The World Sikh Organization was created in 1984 after the Indian government’s military assault on the Golden Temple, the Sikh religion’s holiest shrine, to expel armed Sikh separatists.

Dosanjh describes it as a “Khalistani” organization supporting the creation of a breakaway Sikh homeland in India called Khalistan.

In 2007, during the inquiry into the 1985 Air India terrorist bombing, the organization unsuccessfully attempted to introduce witnesses who would argue that the Indian government, rather than Canadian-based Sikhs, may have been responsible for the worst mass murder in Canadian history, killing 329 people.

Organization lawyer Balpreet Singh said last week the organization “supports Sikhs in Punjab to voice their political opinions, whatever they may be” and added that “if that includes Khalistan then we are with them.”

Dosanjh said the organization doesn’t speak for the community — in either India or Canada.

“This particular fringe element in the Sikh community is so consumed by Khalistan they’re in a time warp,” said Dosanjh, who’s the MP for Vancouver South.

“In India and the Punjab, among politicians and among ordinary people, this doesn’t exist. And my worry is that this will come back to haunt Canada one day because if you have a diaspora living in the past, in a time warp, right in the middle of a thriving 21st century Canada there could be problems.”
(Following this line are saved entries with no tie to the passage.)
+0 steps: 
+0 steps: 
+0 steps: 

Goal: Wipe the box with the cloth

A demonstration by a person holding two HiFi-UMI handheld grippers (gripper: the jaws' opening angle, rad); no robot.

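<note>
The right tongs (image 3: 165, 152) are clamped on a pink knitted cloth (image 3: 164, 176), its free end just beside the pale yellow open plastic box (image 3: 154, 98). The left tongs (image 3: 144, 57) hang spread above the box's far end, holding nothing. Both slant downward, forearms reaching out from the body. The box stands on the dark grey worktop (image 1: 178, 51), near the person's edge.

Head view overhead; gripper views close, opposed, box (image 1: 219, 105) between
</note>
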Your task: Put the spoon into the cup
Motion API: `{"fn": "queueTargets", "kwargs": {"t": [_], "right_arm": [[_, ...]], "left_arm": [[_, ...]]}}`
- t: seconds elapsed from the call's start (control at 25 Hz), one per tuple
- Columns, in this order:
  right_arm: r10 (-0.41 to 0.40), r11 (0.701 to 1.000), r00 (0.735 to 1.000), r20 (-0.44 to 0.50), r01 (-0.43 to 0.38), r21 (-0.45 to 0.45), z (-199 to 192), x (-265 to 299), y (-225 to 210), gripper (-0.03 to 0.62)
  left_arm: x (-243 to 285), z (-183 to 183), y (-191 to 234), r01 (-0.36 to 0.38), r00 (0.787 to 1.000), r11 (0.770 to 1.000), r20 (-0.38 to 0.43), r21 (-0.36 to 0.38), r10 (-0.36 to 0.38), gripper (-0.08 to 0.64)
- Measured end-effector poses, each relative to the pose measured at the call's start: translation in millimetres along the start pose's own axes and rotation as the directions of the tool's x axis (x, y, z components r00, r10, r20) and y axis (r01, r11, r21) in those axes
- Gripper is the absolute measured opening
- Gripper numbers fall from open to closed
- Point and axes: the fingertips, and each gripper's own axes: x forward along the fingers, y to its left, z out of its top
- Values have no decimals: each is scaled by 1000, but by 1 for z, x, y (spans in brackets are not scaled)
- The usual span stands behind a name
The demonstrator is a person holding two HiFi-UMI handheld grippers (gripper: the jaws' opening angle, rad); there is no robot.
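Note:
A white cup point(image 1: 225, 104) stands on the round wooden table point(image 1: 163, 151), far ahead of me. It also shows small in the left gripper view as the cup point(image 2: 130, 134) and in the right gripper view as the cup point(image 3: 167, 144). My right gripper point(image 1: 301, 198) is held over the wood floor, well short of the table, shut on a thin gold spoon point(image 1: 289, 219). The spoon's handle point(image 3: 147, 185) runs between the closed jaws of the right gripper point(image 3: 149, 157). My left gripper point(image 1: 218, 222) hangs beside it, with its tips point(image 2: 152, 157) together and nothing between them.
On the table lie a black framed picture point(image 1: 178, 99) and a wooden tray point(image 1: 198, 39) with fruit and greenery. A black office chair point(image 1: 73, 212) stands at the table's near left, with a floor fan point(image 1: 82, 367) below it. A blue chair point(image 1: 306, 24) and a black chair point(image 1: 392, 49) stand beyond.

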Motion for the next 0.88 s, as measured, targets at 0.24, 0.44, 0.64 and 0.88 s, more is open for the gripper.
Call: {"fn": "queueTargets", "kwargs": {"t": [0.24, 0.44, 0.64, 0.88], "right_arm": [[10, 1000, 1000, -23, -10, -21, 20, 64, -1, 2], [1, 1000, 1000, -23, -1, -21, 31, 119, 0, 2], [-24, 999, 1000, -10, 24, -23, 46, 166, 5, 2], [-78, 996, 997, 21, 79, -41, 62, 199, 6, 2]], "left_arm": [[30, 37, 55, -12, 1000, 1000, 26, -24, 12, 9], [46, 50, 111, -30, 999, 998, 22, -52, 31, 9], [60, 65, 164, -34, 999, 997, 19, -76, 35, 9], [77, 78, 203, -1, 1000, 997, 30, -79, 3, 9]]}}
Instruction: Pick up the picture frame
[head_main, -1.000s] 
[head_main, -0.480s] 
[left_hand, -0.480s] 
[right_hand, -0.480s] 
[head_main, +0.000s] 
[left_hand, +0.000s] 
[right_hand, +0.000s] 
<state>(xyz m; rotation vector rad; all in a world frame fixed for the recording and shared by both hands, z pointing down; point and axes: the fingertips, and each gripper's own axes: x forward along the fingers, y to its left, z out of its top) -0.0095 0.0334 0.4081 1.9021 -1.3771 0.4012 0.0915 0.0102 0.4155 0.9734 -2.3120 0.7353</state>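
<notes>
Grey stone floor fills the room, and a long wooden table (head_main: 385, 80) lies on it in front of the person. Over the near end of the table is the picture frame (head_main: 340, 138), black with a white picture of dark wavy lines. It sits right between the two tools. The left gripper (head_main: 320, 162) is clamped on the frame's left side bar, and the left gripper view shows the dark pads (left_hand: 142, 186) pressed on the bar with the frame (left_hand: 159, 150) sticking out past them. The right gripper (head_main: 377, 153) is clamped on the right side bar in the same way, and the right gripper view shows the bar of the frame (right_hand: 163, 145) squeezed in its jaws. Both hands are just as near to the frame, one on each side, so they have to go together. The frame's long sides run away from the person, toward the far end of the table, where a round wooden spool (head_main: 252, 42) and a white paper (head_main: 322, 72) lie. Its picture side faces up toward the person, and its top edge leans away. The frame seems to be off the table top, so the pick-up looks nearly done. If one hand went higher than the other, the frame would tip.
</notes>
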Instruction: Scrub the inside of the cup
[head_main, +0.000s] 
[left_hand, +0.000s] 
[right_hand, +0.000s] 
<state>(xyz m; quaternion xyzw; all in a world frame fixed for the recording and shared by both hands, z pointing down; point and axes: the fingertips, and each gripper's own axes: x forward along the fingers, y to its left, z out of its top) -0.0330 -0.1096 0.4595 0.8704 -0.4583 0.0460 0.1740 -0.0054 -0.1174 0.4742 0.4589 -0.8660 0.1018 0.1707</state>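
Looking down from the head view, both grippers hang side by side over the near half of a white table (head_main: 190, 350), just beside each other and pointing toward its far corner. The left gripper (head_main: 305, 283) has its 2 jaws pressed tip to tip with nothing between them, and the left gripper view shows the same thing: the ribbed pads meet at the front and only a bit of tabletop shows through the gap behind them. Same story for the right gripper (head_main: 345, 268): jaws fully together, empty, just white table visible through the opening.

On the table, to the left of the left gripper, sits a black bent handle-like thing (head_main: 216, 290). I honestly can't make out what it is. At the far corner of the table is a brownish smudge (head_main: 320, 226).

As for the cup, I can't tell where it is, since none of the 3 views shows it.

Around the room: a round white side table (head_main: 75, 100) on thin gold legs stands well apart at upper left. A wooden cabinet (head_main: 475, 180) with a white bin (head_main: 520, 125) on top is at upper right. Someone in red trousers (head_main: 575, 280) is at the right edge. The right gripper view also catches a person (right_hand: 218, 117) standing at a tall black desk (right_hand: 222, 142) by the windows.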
He said the fixation “can derail ordinary integration in Canadian society and I worry about it.”

Dosanjh describes himself as “an Indo-Canadian born and raised in a Sikh family” who is being “berated” for having independent views.

A World Sikh organization news release quoted Prem Vinning, a longtime Liberal organizer famous since the early 1990s for his ability to recruit large numbers of Liberal party members prepared to vote en masse for particular candidates in riding nomination and party leadership battles. Vinning said there is “no evidence of a Sikh extremist movement in Canada, but the Liberal politician’s persistent rhetoric is causing a backlash for Canadian Sikhs.”

The Air India inquiry heard evidence in 2007 that ordinary members of the Sikh diaspora in Canada were afraid to provide evidence to police about violence within the community.

One former police officer cited the unsolved beating of Dosanjh in 1985 and the 1998 assassination of Tara Singh Hayer, who had agreed to be a witness in the Air Indian criminal prosecution.

“The perpetrators are known within the community. I don’t think either of those cases may ever come to trial and one of the reasons — it’s not because of a lack of effort by the police — it’s the fear and suspicion from the community of retaliation,” said Mark Lalonde.

“They have to live in this community and there is a price for coming forward.”